ABU DHABI: French energy giant Engie, the owner of the Hazelwood brown coal power generator in Victoria, has launched a major public-private initiative that aims to ensure that 1,000GW of solar capacity is installed around the world by 2030.
The plan has been dubbed the Terrawatt initiative – the equivalent of one trillion watts of solar electricity, or one million megawatts – and it is the first significant engagement from the private sector to deliver on the ambitious climate target agreed in Paris in December by 195 governments.
The 1,000GW target might be below some of the more optimistic forecasts for 2030, particularly those by Greenpeace and others (and it should be noted that Greenpeace, which predicts up to 1,800GW of solar, has been the most accurate forecaster in the last 10 years).
But it is broadly in line – and in some cases even passes – with the target that institutions such as the International Energy Agency says is needed under its 450 scenario, which would achieve a 2C temperature cap. The Paris deal aims at ‘well below’ 2C, and even to try and reach a 1.5C cap.
There has been some considerable doubt about whether the promises made in the Paris agreement will translate into action by individual government at policy level, and by the private sector in investment.
The fact that this initiative is driven by Engie – a major utility – makes it even more interesting. It might be dismissed as greenwash by some, and time will tell if it is or not. But by making such a major commitment on solar, its incoming president and CEO, Isabelle Kocher (pictured right), is nailing her colours to the mast.
Engie is a giant of a company, with operations in 70 countries and 150,000 employees, and – probably embarrassingly for its new focus on sustainable energy – it operates Hazelwood, the ageing generator that is labeled the dirtiest in the world. It is proving to be an embarrassment to a company hoping to be taken seriously on its commitment to a new energy future.
Kocher, who takes over in April, is seemingly firmly committed to effecting that energy transition, both within her own company and in the global energy system.
Last year, she spoke of solar as the ‘energy of the future,’ saying it was no longer a subsidised niche, and she predicted that decentralised energy – rooftop solar and battery storage – will provide more than 50 per cent of power generation.
‘As energy solutions become smaller and smaller, so energy itself is becoming increasingly local: looking to the future, more than 50 per cent of energy generation will rely on local sources,’ she told a major gas forum last year.
At the launch of the Terawatt initiative at the World Future Energy summit in Abud Dhabi on Monday, Kocher said:
‘We believe in the solar potential. The resource is available. The technologies are affordable. They are full of hope …for the planet, for humanity, but it won’t happen if we are not fully mobilised.
‘We need to identify ways to implement solar technologies at large scale, not incrementally, but at a massive scale.
That is the main focus of the Terrawatt initiative, which is not an investment vehicle, but a partnership with the likes of the International Renewable Energy Agency and others to ensure there are no roadblocks.
In a brief discussion with RenewEconomy, Kocher said the biggest impediment to the solar sector was the regulatory framework, which in turn was holding back finance.
‘The regulatory framework … is not designed today to make it easy for large installations of solar,’ Kocher said. ‘We need to work on that. The solutions exist and it is not impossible to master.’
It was these hurdles that could mean that many private forecasts – of more than 100GW of solar capacity additions a year from 2020 – from achieving reality. ‘The 1,000GW target is not very long and not very far from here,’ Kocher told RenewEconomy.
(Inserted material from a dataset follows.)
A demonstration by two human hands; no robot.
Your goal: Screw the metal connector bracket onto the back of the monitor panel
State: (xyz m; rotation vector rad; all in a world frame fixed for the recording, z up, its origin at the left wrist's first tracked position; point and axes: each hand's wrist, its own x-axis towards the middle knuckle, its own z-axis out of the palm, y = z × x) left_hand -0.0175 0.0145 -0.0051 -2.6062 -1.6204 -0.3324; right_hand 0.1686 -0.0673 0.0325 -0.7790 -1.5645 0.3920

The initiative is also a sign that the hoped for participation of the private sector in delivering on the ambitious targets agreed in Paris may in fact become a reality.
The initiative was launched in Abu Dhabi with the local energy minister and Laurent Fabius, the French foreign minister who guided the recent Paris talks to its successful outcome.
IRENA secretary general Adnan Amin said the involvement of the private sector is critical. ‘This is the way of the future,’ he said.
IRENA argues that renewables can deliver more than half of the efforts needed to keep the world on track to its 2C targets by 203o, with energy efficiency doing much of the rest. It also argues that these efforts will deliver significant economic, employment, health and environmental benefits.
IEA’s head of renewable energy Paulo Frankl told RenewEconomy that the initiative helped to bring momentum from the historic Paris agreement into reality.
‘We need the participation of the private sector in this effort. The Terrawatt initiative is in the order of scale that needs to be achieved in the coming years.
‘Maybe we will do better than that. At least this puts us on right path to limit temp increase to less than 2C.’
Which then leads to the next question. What will the likes of Engie and others do with the massive, and massively polluting brown coal generators in Australia’s Latrobe Valley and elsewhere.
The end is inevitable, but when and at what cost remains the question. That is why major utilities have had to split their assets – separating the centralized fossil fuel generators from decenetralised renewable energy assets, storage and energy services.
They reason there is no way to marry the past with the future. It will be interesting to see if Kocher finds herself making the same choices.